Tempo di Lettura: 3 min
Amnesty, la bilancia rotta dei diritti umani

Sessant’anni di presenza in Israele dissolti in pochi mesi. Amnesty International ha chiuso la sua filiale israeliana, e non per un improvviso calo di interesse o di fondi: è stata una vera e propria epurazione. La colpa? Aver osato ricordare che esistono anche vittime israeliane. Un’eresia che a Londra e Washington non si perdona.

Gli ex dirigenti israeliani, Molly Malkar e Yariv Mohar, raccontano come l’organizzazione mondiale li abbia messi alla porta per avere pubblicato un rapporto sulla disumanizzazione degli israeliani nei campus occidentali. Amnesty centrale ha reagito con stizza: parlare delle vittime ebree “rafforza la narrativa israeliana”. Un’ammissione involontaria ma cristallina: per Amnesty i diritti non sono universali, sono negoziabili a seconda della convenienza politica.

Il paradosso si completa con il colossale “rapporto sul genocidio” contro Israele, 200 pagine già titolate prima ancora di essere scritte. La logica era semplice: l’atto d’accusa prima, le prove dopo. Se Israele bombarda Hamas, è genocidio; se Hamas massacra civili, è “contesto”. Perché la leggenda mistificata va protetta a ogni costo. La sezione israeliana, pur critica verso il governo, si è ribellata a questa impostazione ideologica. Non per difendere Netanyahu o l’esercito, ma per difendere un principio banale: che la parola “genocidio” non può essere usata come uno slogan da corteo.

Mohar, che pure non risparmia critiche al suo Paese, lo dice chiaro: “Non si trattava più di diritti umani, ma di una battaglia di narrazioni”. Una battaglia in cui Amnesty ha scelto di trasformarsi da cane da guardia a cane da compagnia delle piazze anti-israeliane. Non conta più verificare chi compie atrocità: conta solo se denunciarle danneggia o meno la causa palestinese.

Così, quando si trattava di chiedere attenzione per gli ostaggi israeliani a Gaza, l’organizzazione globale ha fatto orecchie da mercante. Alcuni di loro avevano doppia cittadinanza, ma le sezioni nei rispettivi Paesi non hanno voluto “adottarli”: troppo rischioso per l’immagine. In compenso, nessun problema a invitare relatori che glorificano le bandiere di Hamas o a proteggere attivisti che invocano “la liberazione con ogni mezzo necessario”.

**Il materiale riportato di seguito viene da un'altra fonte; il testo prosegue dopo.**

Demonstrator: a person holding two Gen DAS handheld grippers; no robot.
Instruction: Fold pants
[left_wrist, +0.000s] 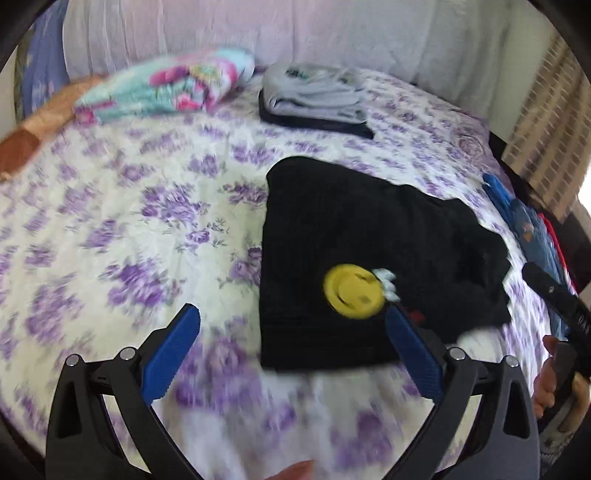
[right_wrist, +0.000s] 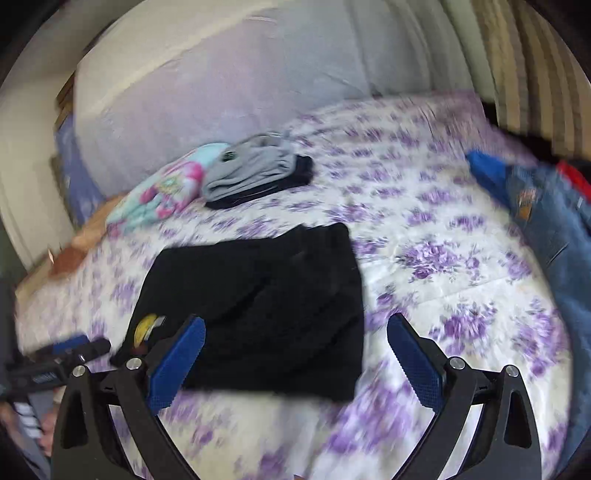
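Observation:
Black pants lie folded into a rough rectangle on the bed, with a yellow smiley patch facing up near their front edge. My left gripper hangs open just in front of the pants' near left corner, holding nothing. In the right wrist view the same black pants lie ahead and to the left. My right gripper is open above their near right edge, nothing between its blue pads. The left gripper's body shows at the left edge there.
The bed has a purple-flowered sheet. A stack of folded grey and dark clothes and a pink-and-teal bundle lie at the far side. Blue jeans lie at the bed's right edge. A hand shows at right.

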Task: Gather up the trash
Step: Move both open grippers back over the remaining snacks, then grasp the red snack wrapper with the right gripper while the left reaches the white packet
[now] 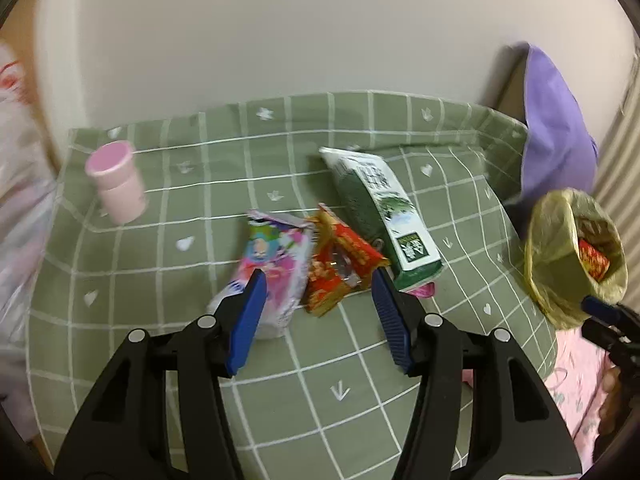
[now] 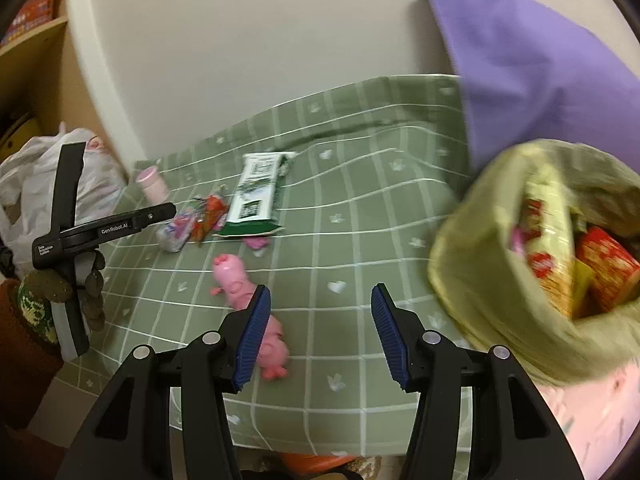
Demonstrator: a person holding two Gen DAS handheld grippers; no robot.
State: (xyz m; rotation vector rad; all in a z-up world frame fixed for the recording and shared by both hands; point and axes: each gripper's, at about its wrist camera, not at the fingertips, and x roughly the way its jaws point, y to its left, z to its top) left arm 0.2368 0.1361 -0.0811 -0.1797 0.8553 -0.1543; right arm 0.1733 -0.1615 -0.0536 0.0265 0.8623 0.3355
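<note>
On the green checked cloth [image 1: 160,280] lie a pink and purple wrapper [image 1: 276,264], a red and gold wrapper [image 1: 340,264] and a green and white carton [image 1: 380,216]. My left gripper [image 1: 318,276] is open just above the two wrappers, its fingers to either side of them. The wrappers [image 2: 192,224] and carton [image 2: 256,192] also show in the right wrist view. My right gripper [image 2: 318,292] is open and empty above the cloth. A yellow-green trash bag [image 2: 500,248] holding wrappers stands at its right; it also shows in the left wrist view [image 1: 560,264].
A pink bottle [image 1: 118,184] stands at the cloth's far left. A pink pig toy [image 2: 244,300] lies near my right gripper's left finger. A purple pillow [image 2: 540,60] leans on the wall at the back right. White plastic bags [image 2: 44,176] sit left of the table.
</note>
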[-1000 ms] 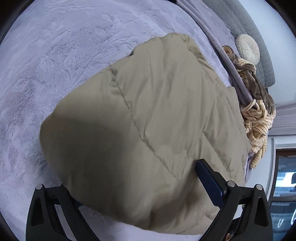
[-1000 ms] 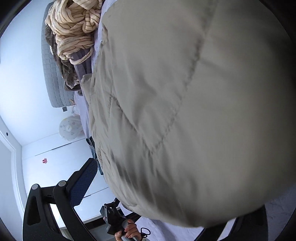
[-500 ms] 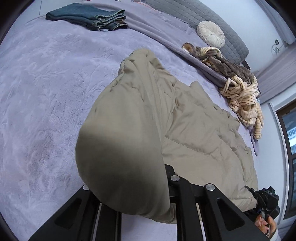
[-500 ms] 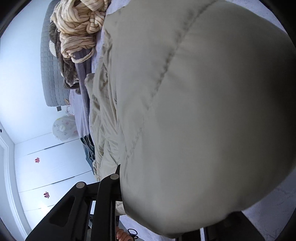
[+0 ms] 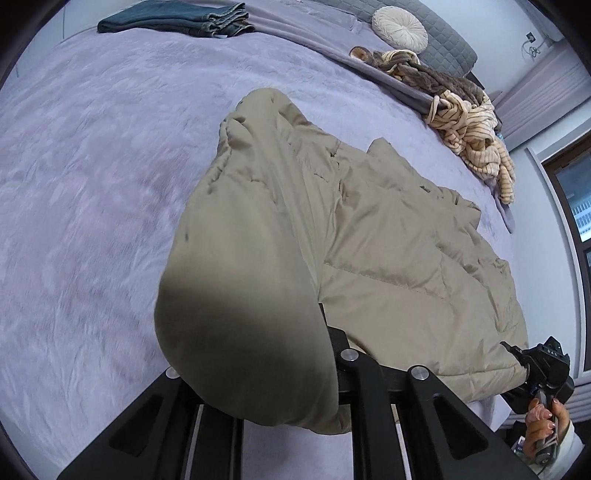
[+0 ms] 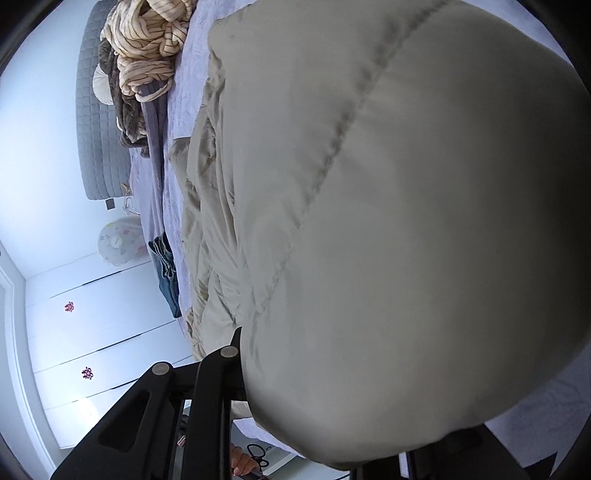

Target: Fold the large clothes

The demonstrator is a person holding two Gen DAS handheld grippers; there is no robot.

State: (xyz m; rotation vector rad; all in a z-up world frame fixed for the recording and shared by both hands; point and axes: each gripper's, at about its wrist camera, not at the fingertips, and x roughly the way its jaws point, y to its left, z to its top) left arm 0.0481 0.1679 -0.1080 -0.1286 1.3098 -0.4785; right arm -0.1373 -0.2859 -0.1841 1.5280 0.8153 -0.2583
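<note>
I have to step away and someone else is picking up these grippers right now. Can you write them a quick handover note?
Left gripper: shut on the near edge of the beige puffer coat, lifted off the bed.
Right gripper: shut on the same edge, further along.
Done: both grips taken, near edge raised.
Left: carry the edge over the coat, lay it down, smooth, finish folding. Folded jeans lie at the far side.

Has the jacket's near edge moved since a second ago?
Yes. The jacket edge, flat before, now rises off the bed, bunched in the left gripper.
</note>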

Non stupisce allora che la sezione israeliana abbia finito per chiudere i battenti. Non era più Amnesty a lasciare Israele: era Israele a essere espulso da Amnesty. Perché l’organizzazione che predica imparzialità universale non tollera complessità, né sfumature: solo slogan, hashtag e campagne calibrate sul target giovanile, quello che clicca e condivide, senza mai chiedersi cosa c’è dietro.

Il risultato è grottesco. Un movimento che nel 2018 denunciava con rigore le repressioni di Hamas a Gaza, oggi si rifiuta persino di ammettere che il gruppo terroristico sequestri gli aiuti alimentari destinati alla popolazione. Perché? Perché “sembra narrativa israeliana”. È la caricatura di un’organizzazione per i diritti: se Hamas affama i gazawi, meglio tacere; se Israele combatte Hamas, allora è genocidio.

Dietro la patina moralista resta un sospetto amaro: Amnesty non ha più una bilancia dei diritti umani, ma un registratore di slogan. Una sorta di algoritmo ideologico che produce comunicati a gettone, dove la condanna degli israeliani arriva in tempo reale e quella dei terroristi, se arriva, è diluita, tardiva, e comunque subordinata all’andamento della protesta internazionale.

Alla fine, la frattura con la filiale israeliana non è che l’inevitabile epilogo di una storia in cui il marchio “diritti umani” è stato sacrificato sull’altare della propaganda. Con una sola costante: quando gli israeliani muoiono, meglio cambiare argomento.